== TASK OBJECTIVE ==
Write down each entry again, exactly as it reads.

== Dataset entries ==
☆ ☆ ☆

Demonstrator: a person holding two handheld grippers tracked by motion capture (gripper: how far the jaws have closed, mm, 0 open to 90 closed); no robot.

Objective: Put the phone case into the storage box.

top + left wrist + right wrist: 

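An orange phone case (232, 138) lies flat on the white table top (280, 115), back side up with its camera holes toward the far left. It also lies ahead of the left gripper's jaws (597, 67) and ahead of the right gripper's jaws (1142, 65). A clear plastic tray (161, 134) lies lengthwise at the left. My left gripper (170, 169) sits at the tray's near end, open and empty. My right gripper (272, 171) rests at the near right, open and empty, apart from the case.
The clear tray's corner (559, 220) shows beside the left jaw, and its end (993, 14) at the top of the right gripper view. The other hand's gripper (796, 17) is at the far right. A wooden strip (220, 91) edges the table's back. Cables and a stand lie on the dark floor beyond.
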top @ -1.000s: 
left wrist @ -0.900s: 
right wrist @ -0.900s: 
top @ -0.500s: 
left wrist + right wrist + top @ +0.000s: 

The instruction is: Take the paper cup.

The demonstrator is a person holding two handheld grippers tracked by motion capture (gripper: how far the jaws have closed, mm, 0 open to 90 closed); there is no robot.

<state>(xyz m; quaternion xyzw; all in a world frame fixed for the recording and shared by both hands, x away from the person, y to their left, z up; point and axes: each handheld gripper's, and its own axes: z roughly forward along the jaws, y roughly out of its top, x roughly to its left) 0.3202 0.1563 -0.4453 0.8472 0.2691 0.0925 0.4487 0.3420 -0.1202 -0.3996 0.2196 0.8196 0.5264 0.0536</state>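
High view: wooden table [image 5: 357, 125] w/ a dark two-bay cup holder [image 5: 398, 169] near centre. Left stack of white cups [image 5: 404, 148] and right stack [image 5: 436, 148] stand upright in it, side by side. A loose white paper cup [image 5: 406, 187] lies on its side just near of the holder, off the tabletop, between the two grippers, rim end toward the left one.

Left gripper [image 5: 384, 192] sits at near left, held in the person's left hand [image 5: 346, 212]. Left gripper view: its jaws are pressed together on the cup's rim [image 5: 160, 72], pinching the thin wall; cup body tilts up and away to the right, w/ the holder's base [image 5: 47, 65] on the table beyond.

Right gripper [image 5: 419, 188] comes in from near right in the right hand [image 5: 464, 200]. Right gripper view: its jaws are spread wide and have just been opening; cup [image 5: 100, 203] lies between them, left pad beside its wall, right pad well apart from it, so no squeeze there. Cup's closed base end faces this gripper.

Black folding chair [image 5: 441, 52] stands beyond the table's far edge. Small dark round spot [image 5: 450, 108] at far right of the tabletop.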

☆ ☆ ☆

== EXERCISE OUTPUT ==
Demonstrator: a person holding two handheld grippers tracked by motion capture (gripper: how far the jaws have closed, mm, 0 open to 90 closed); no robot.

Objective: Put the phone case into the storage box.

top + left wrist + right wrist: 

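An orange phone case (232, 138) lies flat on the white table top (280, 115), back side up with its camera holes toward the far left. It also lies ahead of the left gripper's jaws (597, 67) and ahead of the right gripper's jaws (1142, 65). A clear plastic tray (161, 134) lies lengthwise at the left. My left gripper (170, 169) sits at the tray's near end, open and empty. My right gripper (272, 171) rests at the near right, open and empty, apart from the case.
The clear tray's corner (559, 220) shows beside the left jaw, and its end (993, 14) at the top of the right gripper view. The other hand's gripper (796, 17) is at the far right. A wooden strip (220, 91) edges the table's back. Cables and a stand lie on the dark floor beyond.
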top @ -1.000s: 
left wrist @ -0.900s: 
right wrist @ -0.900s: 
top @ -0.500s: 
left wrist + right wrist + top @ +0.000s: 

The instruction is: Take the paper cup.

The demonstrator is a person holding two handheld grippers tracked by motion capture (gripper: how far the jaws have closed, mm, 0 open to 90 closed); there is no robot.

<state>(xyz m; quaternion xyzw; all in a world frame fixed for the recording and shared by both hands, x away from the person, y to their left, z up; point and axes: each handheld gripper's, and its own axes: z roughly forward along the jaws, y roughly out of its top, x roughly to its left) 0.3202 0.1563 -0.4453 0.8472 0.2691 0.0925 0.4487 0.3420 -0.1202 -0.3996 0.2196 0.8196 0.5264 0.0536</state>
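High view: wooden table [image 5: 357, 125] w/ a dark two-bay cup holder [image 5: 398, 169] near centre. Left stack of white cups [image 5: 404, 148] and right stack [image 5: 436, 148] stand upright in it, side by side. A loose white paper cup [image 5: 406, 187] lies on its side just near of the holder, off the tabletop, between the two grippers, rim end toward the left one.

Left gripper [image 5: 384, 192] sits at near left, held in the person's left hand [image 5: 346, 212]. Left gripper view: its jaws are pressed together on the cup's rim [image 5: 160, 72], pinching the thin wall; cup body tilts up and away to the right, w/ the holder's base [image 5: 47, 65] on the table beyond.

Right gripper [image 5: 419, 188] comes in from near right in the right hand [image 5: 464, 200]. Right gripper view: its jaws are spread wide and have just been opening; cup [image 5: 100, 203] lies between them, left pad beside its wall, right pad well apart from it, so no squeeze there. Cup's closed base end faces this gripper.

Black folding chair [image 5: 441, 52] stands beyond the table's far edge. Small dark round spot [image 5: 450, 108] at far right of the tabletop.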

For this exercise, the answer is now complete.